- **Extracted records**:
__________________________________________________
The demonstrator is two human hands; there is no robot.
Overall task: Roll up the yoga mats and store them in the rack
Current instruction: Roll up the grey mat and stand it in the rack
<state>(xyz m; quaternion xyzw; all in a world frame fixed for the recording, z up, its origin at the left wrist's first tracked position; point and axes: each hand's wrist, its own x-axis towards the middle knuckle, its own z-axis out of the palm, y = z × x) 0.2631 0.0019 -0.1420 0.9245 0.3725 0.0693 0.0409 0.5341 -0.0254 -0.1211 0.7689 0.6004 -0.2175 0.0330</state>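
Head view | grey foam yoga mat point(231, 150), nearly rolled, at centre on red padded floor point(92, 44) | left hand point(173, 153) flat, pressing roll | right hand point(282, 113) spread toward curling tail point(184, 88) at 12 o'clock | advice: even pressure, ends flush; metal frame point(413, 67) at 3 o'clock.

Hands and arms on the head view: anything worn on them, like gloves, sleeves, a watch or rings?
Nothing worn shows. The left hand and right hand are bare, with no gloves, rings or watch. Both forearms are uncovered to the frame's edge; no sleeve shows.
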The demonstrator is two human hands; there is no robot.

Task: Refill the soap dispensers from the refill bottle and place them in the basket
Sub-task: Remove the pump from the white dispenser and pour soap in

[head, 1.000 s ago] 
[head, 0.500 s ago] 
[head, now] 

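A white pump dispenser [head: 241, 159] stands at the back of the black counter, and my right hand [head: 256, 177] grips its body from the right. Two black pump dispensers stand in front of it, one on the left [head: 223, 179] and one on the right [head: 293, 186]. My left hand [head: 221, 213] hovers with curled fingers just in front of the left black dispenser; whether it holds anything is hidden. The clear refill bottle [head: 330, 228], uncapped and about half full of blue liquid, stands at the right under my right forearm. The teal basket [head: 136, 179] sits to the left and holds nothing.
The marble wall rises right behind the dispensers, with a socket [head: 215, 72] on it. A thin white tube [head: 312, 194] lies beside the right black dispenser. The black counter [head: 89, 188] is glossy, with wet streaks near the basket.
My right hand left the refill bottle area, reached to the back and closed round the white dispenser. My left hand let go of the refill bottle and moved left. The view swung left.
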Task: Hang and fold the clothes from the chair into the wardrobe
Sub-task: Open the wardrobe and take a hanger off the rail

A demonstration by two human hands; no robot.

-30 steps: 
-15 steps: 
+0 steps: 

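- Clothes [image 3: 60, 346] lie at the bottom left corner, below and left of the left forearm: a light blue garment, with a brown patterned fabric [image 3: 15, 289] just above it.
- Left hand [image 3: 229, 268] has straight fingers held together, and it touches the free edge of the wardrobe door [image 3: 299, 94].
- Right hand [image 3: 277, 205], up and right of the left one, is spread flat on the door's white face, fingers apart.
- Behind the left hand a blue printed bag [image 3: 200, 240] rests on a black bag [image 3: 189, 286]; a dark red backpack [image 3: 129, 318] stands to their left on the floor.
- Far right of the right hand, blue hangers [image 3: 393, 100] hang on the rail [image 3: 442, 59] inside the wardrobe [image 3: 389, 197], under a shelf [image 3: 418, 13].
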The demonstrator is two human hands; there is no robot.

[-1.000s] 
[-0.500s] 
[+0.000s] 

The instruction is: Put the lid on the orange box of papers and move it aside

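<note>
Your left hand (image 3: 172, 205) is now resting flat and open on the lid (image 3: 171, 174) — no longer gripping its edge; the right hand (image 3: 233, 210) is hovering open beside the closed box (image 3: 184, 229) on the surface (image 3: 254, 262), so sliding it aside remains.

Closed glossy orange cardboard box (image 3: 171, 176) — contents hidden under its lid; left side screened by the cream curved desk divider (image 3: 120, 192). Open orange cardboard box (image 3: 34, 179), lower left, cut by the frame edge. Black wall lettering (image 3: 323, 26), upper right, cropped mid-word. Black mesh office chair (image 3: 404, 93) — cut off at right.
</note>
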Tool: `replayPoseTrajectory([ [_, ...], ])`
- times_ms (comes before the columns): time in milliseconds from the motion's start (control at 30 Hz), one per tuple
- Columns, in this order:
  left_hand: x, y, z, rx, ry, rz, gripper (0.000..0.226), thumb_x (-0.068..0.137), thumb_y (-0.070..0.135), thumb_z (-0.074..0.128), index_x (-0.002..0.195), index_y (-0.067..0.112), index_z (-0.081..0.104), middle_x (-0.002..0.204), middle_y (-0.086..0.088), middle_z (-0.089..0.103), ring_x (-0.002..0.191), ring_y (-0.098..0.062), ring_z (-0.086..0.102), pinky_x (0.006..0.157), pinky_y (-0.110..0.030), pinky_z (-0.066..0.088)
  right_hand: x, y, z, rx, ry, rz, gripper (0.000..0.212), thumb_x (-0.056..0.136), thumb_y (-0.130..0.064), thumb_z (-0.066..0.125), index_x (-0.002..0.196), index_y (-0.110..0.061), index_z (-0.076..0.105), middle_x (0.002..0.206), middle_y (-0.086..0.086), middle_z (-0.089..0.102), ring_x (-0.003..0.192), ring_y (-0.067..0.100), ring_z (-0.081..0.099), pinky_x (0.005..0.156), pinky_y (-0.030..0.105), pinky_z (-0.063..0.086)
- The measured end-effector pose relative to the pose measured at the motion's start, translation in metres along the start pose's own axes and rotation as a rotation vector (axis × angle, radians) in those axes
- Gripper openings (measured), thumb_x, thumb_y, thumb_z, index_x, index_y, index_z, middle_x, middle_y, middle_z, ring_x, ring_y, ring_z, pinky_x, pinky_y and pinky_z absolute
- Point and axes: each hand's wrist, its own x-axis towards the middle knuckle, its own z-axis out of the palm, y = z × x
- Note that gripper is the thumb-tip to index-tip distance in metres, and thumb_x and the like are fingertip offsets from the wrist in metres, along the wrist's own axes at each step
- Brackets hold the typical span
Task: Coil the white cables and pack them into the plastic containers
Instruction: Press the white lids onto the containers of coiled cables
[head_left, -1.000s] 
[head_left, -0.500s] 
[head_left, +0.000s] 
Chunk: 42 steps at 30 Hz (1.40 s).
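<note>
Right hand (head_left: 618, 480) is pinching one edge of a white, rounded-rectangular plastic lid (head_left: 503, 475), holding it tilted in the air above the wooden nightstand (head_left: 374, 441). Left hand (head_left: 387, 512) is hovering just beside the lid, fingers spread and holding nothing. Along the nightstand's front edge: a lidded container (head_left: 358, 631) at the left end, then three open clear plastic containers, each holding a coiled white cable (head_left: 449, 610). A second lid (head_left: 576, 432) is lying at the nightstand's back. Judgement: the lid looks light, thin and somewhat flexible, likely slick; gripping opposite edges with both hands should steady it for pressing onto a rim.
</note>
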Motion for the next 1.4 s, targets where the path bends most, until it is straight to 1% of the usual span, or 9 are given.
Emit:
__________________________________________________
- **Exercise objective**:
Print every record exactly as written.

- **Task solution**:
The demonstrator is two human hands; there is no robot.
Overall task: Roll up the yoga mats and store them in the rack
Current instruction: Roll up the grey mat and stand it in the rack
<state>(xyz m; quaternion xyzw; all in a world frame fixed for the recording, z up, its origin at the left wrist's first tracked position; point and axes: each hand's wrist, its own x-axis towards the middle knuckle, its own z-axis out of the palm, y = z × x) 0.2631 0.0019 -0.1420 0.9245 0.3725 0.0693 0.0409 0.5341 -0.0254 -0.1211 0.7689 0.6004 -0.2175 0.0330</state>
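Head view | grey foam yoga mat point(231, 150), nearly rolled, at centre on red padded floor point(92, 44) | left hand point(173, 153) flat, pressing roll | right hand point(282, 113) spread toward curling tail point(184, 88) at 12 o'clock | advice: even pressure, ends flush; metal frame point(413, 67) at 3 o'clock.

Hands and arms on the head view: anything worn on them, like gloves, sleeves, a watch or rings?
Nothing worn shows. The left hand and right hand are bare, with no gloves, rings or watch. Both forearms are uncovered to the frame's edge; no sleeve shows.
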The demonstrator is two human hands; there is no robot.

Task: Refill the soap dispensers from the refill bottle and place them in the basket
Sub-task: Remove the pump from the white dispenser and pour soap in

[head, 1.000 s ago] 
[head, 0.500 s ago] 
[head, now] 

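A white pump dispenser [head: 241, 159] stands at the back of the black counter, and my right hand [head: 256, 177] grips its body from the right. Two black pump dispensers stand in front of it, one on the left [head: 223, 179] and one on the right [head: 293, 186]. My left hand [head: 221, 213] hovers with curled fingers just in front of the left black dispenser; whether it holds anything is hidden. The clear refill bottle [head: 330, 228], uncapped and about half full of blue liquid, stands at the right under my right forearm. The teal basket [head: 136, 179] sits to the left and holds nothing.
The marble wall rises right behind the dispensers, with a socket [head: 215, 72] on it. A thin white tube [head: 312, 194] lies beside the right black dispenser. The black counter [head: 89, 188] is glossy, with wet streaks near the basket.
My right hand left the refill bottle area, reached to the back and closed round the white dispenser. My left hand let go of the refill bottle and moved left. The view swung left.
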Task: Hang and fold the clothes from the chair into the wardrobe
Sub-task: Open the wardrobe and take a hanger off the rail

A demonstration by two human hands; no robot.

-30 steps: 
-15 steps: 
+0 steps: 

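- Clothes [image 3: 60, 346] lie at the bottom left corner, below and left of the left forearm: a light blue garment, with a brown patterned fabric [image 3: 15, 289] just above it.
- Left hand [image 3: 229, 268] has straight fingers held together, and it touches the free edge of the wardrobe door [image 3: 299, 94].
- Right hand [image 3: 277, 205], up and right of the left one, is spread flat on the door's white face, fingers apart.
- Behind the left hand a blue printed bag [image 3: 200, 240] rests on a black bag [image 3: 189, 286]; a dark red backpack [image 3: 129, 318] stands to their left on the floor.
- Far right of the right hand, blue hangers [image 3: 393, 100] hang on the rail [image 3: 442, 59] inside the wardrobe [image 3: 389, 197], under a shelf [image 3: 418, 13].
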The demonstrator is two human hands; there is no robot.

[-1.000s] 
[-0.500s] 
[+0.000s] 

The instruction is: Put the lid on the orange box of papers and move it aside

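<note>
Your left hand (image 3: 172, 205) is now resting flat and open on the lid (image 3: 171, 174) — no longer gripping its edge; the right hand (image 3: 233, 210) is hovering open beside the closed box (image 3: 184, 229) on the surface (image 3: 254, 262), so sliding it aside remains.

Closed glossy orange cardboard box (image 3: 171, 176) — contents hidden under its lid; left side screened by the cream curved desk divider (image 3: 120, 192). Open orange cardboard box (image 3: 34, 179), lower left, cut by the frame edge. Black wall lettering (image 3: 323, 26), upper right, cropped mid-word. Black mesh office chair (image 3: 404, 93) — cut off at right.
</note>
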Tool: `replayPoseTrajectory([ [_, ...], ])`
- times_ms (comes before the columns): time in milliseconds from the motion's start (control at 30 Hz), one per tuple
- Columns, in this order:
  left_hand: x, y, z, rx, ry, rz, gripper (0.000..0.226), thumb_x (-0.068..0.137), thumb_y (-0.070..0.135), thumb_z (-0.074..0.128), index_x (-0.002..0.195), index_y (-0.067..0.112), index_z (-0.081..0.104), middle_x (-0.002..0.204), middle_y (-0.086..0.088), middle_z (-0.089..0.103), ring_x (-0.002..0.191), ring_y (-0.098..0.062), ring_z (-0.086..0.102), pinky_x (0.006..0.157), pinky_y (-0.110..0.030), pinky_z (-0.066..0.088)
  right_hand: x, y, z, rx, ry, rz, gripper (0.000..0.212), thumb_x (-0.056..0.136), thumb_y (-0.130..0.064), thumb_z (-0.066..0.125), index_x (-0.002..0.196), index_y (-0.110..0.061), index_z (-0.076..0.105), middle_x (0.002..0.206), middle_y (-0.086..0.086), middle_z (-0.089..0.102), ring_x (-0.003..0.192), ring_y (-0.067..0.100), ring_z (-0.081..0.099), pinky_x (0.005..0.156), pinky_y (-0.030..0.105), pinky_z (-0.063..0.086)
- The measured end-effector pose relative to the pose measured at the motion's start, translation in metres along the start pose's own axes and rotation as a rotation vector (axis × angle, radians) in those axes
- Gripper openings (measured), thumb_x, thumb_y, thumb_z, index_x, index_y, index_z, middle_x, middle_y, middle_z, ring_x, ring_y, ring_z, pinky_x, pinky_y and pinky_z absolute
- Point and axes: each hand's wrist, its own x-axis towards the middle knuckle, its own z-axis out of the palm, y = z × x
- Note that gripper is the thumb-tip to index-tip distance in metres, and thumb_x and the like are fingertip offsets from the wrist in metres, along the wrist's own axes at each step
- Brackets hold the typical span
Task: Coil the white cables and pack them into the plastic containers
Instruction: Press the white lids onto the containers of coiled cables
[head_left, -1.000s] 
[head_left, -0.500s] 
[head_left, +0.000s] 
Chunk: 42 steps at 30 Hz (1.40 s).
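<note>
Right hand (head_left: 618, 480) is pinching one edge of a white, rounded-rectangular plastic lid (head_left: 503, 475), holding it tilted in the air above the wooden nightstand (head_left: 374, 441). Left hand (head_left: 387, 512) is hovering just beside the lid, fingers spread and holding nothing. Along the nightstand's front edge: a lidded container (head_left: 358, 631) at the left end, then three open clear plastic containers, each holding a coiled white cable (head_left: 449, 610). A second lid (head_left: 576, 432) is lying at the nightstand's back. Judgement: the lid looks light, thin and somewhat flexible, likely slick; gripping opposite edges with both hands should steady it for pressing onto a rim.
</note>
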Motion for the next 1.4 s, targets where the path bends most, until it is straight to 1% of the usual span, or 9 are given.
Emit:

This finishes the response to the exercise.